Your instructions: Start with the first line of the material. Repeat each line exactly through the one that contains "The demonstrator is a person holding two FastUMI".

Excerpted data:
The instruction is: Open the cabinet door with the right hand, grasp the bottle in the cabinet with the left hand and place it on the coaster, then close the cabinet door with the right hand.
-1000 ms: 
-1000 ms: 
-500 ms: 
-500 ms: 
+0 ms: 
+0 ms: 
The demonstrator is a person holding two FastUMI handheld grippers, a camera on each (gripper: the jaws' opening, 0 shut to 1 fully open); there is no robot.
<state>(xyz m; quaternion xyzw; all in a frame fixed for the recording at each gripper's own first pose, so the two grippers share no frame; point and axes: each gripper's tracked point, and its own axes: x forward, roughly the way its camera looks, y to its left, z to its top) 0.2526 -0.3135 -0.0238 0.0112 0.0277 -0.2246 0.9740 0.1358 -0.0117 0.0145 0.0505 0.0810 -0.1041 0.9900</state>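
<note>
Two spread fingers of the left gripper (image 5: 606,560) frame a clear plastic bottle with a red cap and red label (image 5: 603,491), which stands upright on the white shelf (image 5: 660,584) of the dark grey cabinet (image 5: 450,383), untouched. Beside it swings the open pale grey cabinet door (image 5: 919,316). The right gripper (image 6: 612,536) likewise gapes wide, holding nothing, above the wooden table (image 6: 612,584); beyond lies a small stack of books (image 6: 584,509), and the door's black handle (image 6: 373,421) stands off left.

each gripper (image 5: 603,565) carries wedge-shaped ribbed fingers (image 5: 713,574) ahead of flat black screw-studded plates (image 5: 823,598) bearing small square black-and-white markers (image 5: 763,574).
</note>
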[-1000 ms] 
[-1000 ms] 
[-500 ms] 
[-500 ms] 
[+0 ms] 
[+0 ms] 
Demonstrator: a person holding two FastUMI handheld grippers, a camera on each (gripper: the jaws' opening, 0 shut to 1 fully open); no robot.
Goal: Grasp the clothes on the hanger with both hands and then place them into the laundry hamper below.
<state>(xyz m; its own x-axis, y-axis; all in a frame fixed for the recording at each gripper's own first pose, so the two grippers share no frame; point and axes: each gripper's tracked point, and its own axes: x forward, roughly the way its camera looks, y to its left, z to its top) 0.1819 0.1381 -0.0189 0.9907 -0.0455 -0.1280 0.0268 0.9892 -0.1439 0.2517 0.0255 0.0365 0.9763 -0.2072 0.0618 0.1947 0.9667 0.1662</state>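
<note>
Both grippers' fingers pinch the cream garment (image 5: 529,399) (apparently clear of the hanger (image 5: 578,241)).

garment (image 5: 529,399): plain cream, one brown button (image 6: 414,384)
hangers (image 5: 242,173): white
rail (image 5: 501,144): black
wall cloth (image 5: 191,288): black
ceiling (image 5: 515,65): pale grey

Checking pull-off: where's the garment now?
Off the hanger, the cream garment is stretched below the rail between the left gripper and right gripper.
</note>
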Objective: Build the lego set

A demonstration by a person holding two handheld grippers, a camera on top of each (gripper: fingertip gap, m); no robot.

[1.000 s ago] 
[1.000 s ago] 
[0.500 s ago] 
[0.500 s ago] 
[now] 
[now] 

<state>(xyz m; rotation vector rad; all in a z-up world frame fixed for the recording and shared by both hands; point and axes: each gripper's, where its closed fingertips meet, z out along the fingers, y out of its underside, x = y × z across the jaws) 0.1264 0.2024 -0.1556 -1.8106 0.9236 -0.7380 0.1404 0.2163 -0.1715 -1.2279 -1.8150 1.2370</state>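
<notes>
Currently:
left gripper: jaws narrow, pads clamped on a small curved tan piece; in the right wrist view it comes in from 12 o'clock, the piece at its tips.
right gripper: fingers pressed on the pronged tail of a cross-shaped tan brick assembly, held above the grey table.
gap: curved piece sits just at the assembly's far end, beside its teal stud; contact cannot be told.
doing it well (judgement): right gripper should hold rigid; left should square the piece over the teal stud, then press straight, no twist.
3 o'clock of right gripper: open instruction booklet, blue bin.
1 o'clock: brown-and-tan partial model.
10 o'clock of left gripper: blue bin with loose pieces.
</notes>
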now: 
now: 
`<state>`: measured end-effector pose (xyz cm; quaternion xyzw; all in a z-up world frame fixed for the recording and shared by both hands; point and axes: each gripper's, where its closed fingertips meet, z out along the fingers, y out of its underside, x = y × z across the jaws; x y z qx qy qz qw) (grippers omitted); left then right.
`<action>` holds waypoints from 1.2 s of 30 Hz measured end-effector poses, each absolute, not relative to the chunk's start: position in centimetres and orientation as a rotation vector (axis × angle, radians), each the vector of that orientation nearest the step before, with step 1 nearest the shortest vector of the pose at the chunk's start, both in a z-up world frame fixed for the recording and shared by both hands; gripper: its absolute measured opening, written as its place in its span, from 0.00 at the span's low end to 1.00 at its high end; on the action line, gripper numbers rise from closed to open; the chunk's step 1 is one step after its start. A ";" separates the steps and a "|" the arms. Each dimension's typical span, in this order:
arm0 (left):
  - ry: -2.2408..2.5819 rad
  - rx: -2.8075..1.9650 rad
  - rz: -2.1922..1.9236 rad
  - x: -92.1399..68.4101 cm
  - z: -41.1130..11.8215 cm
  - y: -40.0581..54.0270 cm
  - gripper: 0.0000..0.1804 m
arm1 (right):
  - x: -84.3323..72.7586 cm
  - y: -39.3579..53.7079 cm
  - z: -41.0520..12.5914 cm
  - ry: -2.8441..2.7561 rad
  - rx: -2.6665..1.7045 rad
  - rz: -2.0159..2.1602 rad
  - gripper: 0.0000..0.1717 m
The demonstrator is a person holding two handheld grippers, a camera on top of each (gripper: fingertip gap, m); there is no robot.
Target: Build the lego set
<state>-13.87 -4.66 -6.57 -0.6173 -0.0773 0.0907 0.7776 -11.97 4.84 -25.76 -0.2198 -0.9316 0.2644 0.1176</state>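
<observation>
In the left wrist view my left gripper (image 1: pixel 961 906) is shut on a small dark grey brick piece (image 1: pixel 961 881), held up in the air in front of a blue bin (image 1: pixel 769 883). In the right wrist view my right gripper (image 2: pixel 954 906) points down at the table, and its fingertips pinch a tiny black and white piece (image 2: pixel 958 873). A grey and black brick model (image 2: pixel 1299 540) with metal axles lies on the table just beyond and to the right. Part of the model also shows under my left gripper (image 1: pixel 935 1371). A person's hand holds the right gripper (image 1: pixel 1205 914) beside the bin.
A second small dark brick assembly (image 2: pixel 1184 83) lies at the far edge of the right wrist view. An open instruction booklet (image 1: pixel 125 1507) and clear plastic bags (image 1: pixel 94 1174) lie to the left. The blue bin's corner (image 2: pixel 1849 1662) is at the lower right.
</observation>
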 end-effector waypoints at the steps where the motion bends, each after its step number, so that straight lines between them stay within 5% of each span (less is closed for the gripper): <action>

Solution to this exercise:
The instruction is: Open the cabinet door with the right hand, grasp the bottle in the cabinet with the left hand and place it on the coaster, then close the cabinet door with the right hand.
-1000 ms: 
-1000 ms: 
-500 ms: 
-500 ms: 
+0 ms: 
+0 ms: 
The demonstrator is a person holding two FastUMI handheld grippers, a camera on each (gripper: the jaws' opening, 0 shut to 1 fully open); there is no robot.

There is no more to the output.